■ WHAT THE TASK REQUIRES: Output consists of the line that contains "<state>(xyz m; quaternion" plus every later line of the material below, each one duplicated exactly.
==========
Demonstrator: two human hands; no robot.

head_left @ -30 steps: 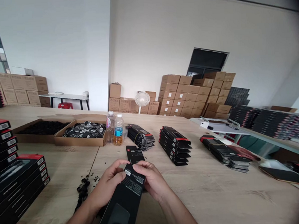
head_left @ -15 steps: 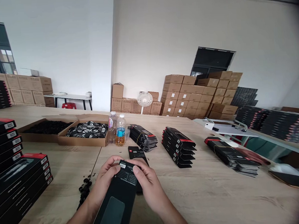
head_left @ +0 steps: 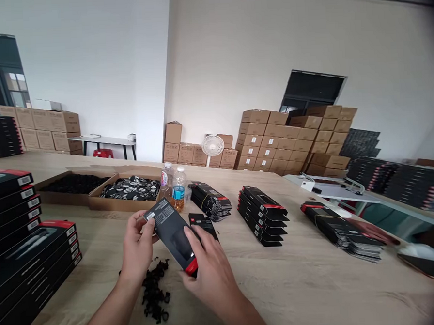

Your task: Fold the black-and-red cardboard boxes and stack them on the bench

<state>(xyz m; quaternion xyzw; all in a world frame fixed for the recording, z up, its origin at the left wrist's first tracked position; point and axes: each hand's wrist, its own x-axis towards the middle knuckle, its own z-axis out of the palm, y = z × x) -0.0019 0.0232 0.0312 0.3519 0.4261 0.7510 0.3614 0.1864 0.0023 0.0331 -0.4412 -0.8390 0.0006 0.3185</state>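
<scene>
A flat black box (head_left: 169,231) with a red end, white print and a barcode label is held tilted above the table. My left hand (head_left: 140,241) pinches its upper left end, thumb near the label. My right hand (head_left: 207,260) grips the red end from the right side, fingers over the face. Behind the box, another black package (head_left: 202,222) lies on the table, partly hidden. Under my hands is a loose pile of small black pieces (head_left: 156,292).
Stacked black boxes (head_left: 33,269) stand at left. Cardboard trays (head_left: 126,206) hold black pieces and round discs. Two bottles (head_left: 178,189) stand behind. Banded flat cartons (head_left: 212,201), a stack of open-ended boxes (head_left: 261,216) and another banded bundle (head_left: 342,231) lie to the right.
The box has swung round, its lower end lifted so the red end shows. My right hand moved from the labelled end to the red end. The small black pieces are now more visible.
</scene>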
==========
■ OUTPUT FOR THIS TASK:
<state>(xyz m; quaternion xyzw; all in a world frame fixed for the recording, z up, its origin at the left wrist's first tracked position; point and axes: each hand's wrist, its own x-axis towards the middle knuckle, its own z-axis out of the palm, y = z × x) -0.0019 0.0232 0.0312 0.3519 0.4261 0.7510 0.3614 0.1864 0.0023 0.0331 -0.4412 -0.8390 0.0006 0.3185</state>
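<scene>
A flat black box (head_left: 169,231) with a red end, white print and a barcode label is held tilted above the table. My left hand (head_left: 140,241) pinches its upper left end, thumb near the label. My right hand (head_left: 207,260) grips the red end from the right side, fingers over the face. Behind the box, another black package (head_left: 202,222) lies on the table, partly hidden. Under my hands is a loose pile of small black pieces (head_left: 156,292).
Stacked black boxes (head_left: 33,269) stand at left. Cardboard trays (head_left: 126,206) hold black pieces and round discs. Two bottles (head_left: 178,189) stand behind. Banded flat cartons (head_left: 212,201), a stack of open-ended boxes (head_left: 261,216) and another banded bundle (head_left: 342,231) lie to the right.
The box has swung round, its lower end lifted so the red end shows. My right hand moved from the labelled end to the red end. The small black pieces are now more visible.
</scene>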

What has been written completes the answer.